Durum odur ki eğer siz polisin saldırısını
durdurmazsanız 20,30 Türk genci ölür kanısında/
ız. Çünkü durum onu gösteriyor. Bu itibarla sizden
rica ediyoruz polis oradan uzaklaşsın vali ile görülerek
çatışmayı lütfen önleyin.»
«Böyle bir çatışma olacaksa siz inmeyin oraya.
»
«Bu mümkün değil çünkü kitle son derece heyecanlı.
»
«Siz isterseniz inmezler.»
«Biz çatışma çıkmaması için inmemeye razıyız
fakat heyecan o kadar büyük ki, inanın bizim gücümüz
yetmeyecektir.»Biz örgüt yöneticileri aşağı inilmemesini
istedik ve el ele tutuşarak topluluğun yurda girmesini
istedik. Ve:
«Biz örgüt temsilcileri olarak aşağı inilmemesini
istiyoruz.» dedik. Biz bir gurup yürüyüp yurda
girdik, diğer gurup ise aşağı doğru yürüdü.
Ben Dolmabahçe’ye inmedim. Orada olanları
sonradan öğrendim. Bizimle telefon görüşmesi yapan
Merkez Komutanı kalkıp bizzat Dolmabahçeye
gelmiş. Vali ile konuşmuş mu? konuşmamış mı? halen
bilmiyorum.
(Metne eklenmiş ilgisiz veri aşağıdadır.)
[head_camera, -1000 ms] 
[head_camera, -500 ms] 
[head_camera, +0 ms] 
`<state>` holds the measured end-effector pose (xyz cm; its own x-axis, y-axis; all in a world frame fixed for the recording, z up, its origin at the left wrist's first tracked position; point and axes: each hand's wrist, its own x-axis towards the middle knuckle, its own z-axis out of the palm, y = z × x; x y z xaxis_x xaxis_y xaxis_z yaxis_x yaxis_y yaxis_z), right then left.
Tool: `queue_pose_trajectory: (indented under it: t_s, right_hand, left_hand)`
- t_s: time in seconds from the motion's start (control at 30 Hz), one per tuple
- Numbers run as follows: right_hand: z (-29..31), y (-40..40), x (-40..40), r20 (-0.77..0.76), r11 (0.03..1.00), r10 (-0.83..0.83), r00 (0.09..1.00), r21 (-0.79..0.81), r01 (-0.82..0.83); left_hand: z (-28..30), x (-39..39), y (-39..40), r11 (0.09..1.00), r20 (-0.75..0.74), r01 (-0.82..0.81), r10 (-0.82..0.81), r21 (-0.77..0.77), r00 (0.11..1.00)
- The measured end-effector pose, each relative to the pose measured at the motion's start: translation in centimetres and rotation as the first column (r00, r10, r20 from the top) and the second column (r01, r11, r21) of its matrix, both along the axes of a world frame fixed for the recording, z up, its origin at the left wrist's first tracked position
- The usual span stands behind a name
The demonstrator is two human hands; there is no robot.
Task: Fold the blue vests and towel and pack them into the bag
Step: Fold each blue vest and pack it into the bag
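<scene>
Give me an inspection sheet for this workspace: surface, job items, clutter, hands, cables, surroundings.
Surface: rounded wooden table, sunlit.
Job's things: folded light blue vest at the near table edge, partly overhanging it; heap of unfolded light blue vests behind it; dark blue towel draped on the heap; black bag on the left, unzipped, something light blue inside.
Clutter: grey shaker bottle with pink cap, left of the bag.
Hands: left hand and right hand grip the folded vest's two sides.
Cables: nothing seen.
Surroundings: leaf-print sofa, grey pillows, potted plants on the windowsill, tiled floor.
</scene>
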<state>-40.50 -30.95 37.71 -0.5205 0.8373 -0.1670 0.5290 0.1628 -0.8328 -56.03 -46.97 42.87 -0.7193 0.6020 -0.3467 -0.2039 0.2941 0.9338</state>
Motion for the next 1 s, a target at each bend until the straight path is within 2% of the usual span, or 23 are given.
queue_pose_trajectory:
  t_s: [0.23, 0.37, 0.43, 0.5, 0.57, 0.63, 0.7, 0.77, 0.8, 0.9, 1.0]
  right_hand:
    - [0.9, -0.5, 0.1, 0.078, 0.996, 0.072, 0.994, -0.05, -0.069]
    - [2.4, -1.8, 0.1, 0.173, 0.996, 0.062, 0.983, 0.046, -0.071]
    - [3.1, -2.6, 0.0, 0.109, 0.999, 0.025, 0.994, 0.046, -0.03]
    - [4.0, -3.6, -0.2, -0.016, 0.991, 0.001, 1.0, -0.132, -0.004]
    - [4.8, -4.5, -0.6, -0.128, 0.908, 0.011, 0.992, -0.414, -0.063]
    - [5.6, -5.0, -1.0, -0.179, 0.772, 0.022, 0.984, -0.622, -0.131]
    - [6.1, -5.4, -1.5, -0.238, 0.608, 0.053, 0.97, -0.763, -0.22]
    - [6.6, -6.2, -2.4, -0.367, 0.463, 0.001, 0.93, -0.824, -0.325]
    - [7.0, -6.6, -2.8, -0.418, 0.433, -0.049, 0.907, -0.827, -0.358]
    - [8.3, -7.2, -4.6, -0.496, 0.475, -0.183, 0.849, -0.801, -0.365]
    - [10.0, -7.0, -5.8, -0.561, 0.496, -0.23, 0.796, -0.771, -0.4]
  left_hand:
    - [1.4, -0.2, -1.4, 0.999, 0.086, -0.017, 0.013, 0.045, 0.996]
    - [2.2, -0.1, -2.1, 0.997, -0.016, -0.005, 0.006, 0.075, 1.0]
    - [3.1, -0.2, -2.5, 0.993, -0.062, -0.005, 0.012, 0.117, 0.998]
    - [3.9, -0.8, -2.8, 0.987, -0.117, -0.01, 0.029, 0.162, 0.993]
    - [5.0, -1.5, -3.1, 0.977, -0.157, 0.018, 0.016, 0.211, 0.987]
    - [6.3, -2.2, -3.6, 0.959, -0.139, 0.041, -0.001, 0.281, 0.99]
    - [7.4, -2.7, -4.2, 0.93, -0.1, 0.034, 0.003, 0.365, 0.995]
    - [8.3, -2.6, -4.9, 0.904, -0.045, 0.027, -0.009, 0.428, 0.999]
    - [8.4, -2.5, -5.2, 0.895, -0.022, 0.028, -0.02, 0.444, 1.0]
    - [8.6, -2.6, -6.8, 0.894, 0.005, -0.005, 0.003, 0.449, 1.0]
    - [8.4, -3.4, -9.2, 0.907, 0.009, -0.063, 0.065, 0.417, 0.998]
Ancak o gün polis olaya müdahale
etmiyor ve öğrenci arkadaşlar da bazı Amerikalıları
tartaklıyorlar bir arabayı ve bazı Amerikan erlerini
denize atıyorlar ve orada duruma hakim oluyorlar
bir süre ve sonra da dağılıyorlar. Bu arada Merkez
Komutanını omuzlara alıyor ve ordu lehinde gösteri
yapıyorlar.
Dolmabahçe’de bizim tahmin ettiğimiz sert çatışma
olmamıştı. Üstelik Amerikan erleri denize atılmıştı.
Sonuçtan biz de memnunduk. Fakat bu sonuç
Merkez Komutanı oraya geldiği için doğmuştu.
O günden sonra özellikle ben MDD’cilerin boy
hedefi olmuştum. 23 Temmuz’da çıkan 36. sayılı «Türk
Solu»ndan başlamak üzere, yukardaki olay nedeniyle
sürekli saldıracaklardı. Gerçekte sebep yukardaki olay
değildi. Cunta getirici çatışmalara karşı çıkış ve sonu
cuntaya yönelik olarak ortaya çıkan MDD’ye evet
demeyişim sürekli saldırıların gerçek nedeniydi.